▶ [WHAT TO DO] Find "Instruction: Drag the" and "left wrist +" in the records below. Copy the lines holding them and every line between, exactly, and no others.

= Beginning of Section =

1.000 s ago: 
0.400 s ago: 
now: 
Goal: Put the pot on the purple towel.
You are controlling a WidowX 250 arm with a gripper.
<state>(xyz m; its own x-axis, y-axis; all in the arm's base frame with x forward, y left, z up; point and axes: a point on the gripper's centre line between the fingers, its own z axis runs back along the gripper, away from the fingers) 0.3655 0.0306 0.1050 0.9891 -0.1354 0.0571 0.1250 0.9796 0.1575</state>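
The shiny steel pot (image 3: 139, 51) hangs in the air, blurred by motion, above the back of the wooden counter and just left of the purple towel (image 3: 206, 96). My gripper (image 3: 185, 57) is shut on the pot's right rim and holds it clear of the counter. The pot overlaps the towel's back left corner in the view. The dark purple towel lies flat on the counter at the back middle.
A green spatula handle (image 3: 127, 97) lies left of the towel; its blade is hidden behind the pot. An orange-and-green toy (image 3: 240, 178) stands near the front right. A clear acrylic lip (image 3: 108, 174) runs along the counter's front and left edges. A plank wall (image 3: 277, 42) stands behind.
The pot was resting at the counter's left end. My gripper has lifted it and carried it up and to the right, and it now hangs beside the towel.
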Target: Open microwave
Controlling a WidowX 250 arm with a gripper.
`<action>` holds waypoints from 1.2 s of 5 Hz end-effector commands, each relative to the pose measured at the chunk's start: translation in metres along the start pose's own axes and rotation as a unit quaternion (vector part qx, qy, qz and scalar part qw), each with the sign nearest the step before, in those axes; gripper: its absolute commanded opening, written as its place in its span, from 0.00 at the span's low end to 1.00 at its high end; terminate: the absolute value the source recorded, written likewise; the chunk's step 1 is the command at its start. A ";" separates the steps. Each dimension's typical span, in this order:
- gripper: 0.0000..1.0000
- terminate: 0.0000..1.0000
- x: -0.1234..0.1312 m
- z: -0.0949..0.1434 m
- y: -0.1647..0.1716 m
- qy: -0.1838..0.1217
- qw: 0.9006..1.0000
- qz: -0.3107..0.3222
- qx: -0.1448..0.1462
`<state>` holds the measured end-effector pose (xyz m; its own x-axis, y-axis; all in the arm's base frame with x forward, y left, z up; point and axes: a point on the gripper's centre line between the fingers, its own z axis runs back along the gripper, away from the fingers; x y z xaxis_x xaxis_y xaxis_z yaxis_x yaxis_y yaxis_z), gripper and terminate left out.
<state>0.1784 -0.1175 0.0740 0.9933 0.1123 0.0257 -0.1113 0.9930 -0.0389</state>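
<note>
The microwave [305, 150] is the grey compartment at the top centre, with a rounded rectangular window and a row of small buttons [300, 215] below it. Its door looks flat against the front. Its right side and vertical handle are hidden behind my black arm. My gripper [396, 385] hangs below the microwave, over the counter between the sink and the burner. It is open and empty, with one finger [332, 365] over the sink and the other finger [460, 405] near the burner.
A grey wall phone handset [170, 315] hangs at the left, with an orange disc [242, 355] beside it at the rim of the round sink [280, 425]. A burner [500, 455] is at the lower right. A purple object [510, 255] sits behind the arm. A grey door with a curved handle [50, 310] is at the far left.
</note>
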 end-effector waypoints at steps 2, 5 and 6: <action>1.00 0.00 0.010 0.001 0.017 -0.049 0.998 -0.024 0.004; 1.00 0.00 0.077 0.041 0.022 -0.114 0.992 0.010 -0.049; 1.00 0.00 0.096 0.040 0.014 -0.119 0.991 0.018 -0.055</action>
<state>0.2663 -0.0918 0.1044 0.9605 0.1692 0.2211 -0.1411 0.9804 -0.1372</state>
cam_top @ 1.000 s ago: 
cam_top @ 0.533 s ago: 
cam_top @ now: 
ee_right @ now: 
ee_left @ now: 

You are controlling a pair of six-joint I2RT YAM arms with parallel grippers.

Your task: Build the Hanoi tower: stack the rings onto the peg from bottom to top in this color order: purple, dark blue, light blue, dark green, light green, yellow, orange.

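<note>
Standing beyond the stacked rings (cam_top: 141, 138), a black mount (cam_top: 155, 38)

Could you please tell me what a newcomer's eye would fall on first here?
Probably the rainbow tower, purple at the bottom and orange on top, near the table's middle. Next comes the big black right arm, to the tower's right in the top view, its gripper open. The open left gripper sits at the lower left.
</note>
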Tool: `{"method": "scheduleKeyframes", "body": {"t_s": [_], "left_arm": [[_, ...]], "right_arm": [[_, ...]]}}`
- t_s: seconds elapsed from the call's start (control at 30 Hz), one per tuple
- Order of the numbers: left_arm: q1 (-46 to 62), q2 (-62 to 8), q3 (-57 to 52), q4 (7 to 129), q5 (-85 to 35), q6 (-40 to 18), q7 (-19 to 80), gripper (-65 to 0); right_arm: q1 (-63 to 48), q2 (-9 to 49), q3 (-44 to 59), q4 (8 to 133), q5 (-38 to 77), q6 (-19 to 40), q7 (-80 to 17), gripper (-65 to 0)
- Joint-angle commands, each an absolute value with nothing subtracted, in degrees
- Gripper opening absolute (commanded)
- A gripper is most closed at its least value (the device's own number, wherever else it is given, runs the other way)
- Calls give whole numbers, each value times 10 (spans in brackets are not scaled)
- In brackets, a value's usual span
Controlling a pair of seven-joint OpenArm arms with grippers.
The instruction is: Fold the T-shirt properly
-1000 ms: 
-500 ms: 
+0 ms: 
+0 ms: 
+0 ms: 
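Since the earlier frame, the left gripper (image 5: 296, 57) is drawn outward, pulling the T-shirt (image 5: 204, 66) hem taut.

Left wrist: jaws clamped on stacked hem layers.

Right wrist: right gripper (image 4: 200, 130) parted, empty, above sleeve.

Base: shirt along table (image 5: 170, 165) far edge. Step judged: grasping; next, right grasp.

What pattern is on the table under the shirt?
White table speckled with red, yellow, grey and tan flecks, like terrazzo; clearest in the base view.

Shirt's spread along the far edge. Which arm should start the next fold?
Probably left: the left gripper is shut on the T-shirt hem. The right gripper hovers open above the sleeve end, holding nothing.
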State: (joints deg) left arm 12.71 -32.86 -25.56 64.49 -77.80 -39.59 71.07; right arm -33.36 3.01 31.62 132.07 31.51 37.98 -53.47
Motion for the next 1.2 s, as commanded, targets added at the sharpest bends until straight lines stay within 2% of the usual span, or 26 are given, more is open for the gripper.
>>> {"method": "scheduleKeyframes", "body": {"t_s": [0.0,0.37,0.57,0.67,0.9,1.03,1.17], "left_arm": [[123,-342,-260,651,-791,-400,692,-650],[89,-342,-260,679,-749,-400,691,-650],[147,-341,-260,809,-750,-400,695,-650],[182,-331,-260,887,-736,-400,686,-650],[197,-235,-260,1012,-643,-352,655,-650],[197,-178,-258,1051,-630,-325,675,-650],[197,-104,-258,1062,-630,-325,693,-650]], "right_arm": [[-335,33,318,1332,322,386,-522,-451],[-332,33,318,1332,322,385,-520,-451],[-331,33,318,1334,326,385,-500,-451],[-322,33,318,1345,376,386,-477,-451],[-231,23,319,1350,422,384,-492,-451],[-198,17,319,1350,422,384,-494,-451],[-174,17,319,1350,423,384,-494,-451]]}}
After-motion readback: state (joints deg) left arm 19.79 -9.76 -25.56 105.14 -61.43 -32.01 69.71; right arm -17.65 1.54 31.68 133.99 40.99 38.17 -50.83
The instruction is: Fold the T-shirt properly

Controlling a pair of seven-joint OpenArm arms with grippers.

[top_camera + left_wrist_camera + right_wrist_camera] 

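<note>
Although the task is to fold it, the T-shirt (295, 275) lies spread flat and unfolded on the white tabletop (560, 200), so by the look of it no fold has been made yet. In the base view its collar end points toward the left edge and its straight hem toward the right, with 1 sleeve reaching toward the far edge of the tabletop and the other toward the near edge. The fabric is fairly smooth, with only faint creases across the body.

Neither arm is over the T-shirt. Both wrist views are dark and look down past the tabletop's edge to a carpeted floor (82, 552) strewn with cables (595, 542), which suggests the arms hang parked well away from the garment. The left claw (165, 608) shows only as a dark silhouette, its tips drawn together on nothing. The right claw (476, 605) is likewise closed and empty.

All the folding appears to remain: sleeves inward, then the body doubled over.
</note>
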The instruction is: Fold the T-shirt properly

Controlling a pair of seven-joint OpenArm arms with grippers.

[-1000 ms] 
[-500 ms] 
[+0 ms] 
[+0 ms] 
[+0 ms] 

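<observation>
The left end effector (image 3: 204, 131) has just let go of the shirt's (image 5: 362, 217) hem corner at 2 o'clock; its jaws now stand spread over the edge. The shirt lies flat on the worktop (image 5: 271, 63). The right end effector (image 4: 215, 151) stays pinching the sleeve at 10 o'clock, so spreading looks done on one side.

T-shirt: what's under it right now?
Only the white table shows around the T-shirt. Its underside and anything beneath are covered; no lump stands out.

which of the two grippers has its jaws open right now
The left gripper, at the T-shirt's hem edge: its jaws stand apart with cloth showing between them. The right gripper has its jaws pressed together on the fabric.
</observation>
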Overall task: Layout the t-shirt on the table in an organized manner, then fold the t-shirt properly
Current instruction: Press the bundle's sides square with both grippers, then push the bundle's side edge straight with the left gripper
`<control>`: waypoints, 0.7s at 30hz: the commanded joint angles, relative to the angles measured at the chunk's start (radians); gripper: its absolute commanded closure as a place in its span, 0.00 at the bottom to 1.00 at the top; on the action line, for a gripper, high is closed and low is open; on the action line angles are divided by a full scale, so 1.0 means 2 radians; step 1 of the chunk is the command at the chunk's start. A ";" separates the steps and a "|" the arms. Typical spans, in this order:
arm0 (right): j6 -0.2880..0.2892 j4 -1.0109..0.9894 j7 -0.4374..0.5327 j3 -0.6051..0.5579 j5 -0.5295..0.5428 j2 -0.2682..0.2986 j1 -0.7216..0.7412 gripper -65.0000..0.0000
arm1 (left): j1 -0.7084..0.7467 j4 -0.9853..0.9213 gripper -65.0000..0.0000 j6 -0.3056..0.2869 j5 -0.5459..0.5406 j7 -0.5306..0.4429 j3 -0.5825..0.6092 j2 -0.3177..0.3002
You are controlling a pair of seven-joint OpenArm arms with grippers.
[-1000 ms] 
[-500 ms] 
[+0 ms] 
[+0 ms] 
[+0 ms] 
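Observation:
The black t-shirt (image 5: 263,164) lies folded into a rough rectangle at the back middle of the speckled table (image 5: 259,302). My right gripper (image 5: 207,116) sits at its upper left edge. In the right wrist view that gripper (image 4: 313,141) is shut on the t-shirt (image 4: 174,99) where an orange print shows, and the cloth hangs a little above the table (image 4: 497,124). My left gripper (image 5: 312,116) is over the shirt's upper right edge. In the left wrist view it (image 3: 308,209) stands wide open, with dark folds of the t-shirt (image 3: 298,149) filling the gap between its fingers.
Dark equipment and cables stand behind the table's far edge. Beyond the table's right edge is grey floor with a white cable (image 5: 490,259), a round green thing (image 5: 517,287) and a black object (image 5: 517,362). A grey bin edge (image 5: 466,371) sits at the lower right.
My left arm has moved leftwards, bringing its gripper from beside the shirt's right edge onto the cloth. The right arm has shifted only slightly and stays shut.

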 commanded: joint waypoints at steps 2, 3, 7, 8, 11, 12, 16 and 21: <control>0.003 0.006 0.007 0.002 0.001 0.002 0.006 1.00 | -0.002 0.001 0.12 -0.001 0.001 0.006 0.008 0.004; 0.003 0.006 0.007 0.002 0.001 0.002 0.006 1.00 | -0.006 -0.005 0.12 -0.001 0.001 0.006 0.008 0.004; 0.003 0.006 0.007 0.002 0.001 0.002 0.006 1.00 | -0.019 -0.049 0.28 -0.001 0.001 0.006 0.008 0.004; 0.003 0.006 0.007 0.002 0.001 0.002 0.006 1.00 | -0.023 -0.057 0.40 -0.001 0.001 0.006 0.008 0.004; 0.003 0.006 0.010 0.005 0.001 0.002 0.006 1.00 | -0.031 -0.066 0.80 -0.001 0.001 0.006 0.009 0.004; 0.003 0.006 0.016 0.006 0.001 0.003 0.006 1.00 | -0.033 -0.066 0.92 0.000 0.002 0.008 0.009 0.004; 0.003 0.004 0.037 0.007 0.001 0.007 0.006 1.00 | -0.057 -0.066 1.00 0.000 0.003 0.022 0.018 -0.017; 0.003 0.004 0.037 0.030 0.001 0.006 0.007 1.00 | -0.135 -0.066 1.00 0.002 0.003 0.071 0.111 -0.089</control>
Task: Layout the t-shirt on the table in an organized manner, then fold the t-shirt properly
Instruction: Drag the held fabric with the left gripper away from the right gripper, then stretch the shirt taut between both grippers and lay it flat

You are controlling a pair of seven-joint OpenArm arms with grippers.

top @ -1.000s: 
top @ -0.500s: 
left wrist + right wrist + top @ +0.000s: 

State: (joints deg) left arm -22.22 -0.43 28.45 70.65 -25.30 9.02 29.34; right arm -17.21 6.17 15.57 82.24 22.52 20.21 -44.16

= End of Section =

▶ [EXERCISE ANSWER]
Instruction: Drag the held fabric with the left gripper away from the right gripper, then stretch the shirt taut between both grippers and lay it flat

You are controlling a pair of seven-joint OpenArm arms with grippers.

top @ -1.000s: 
top @ -0.500s: 
left wrist + right wrist + top @ +0.000s: 

Work on the exercise is now concluded.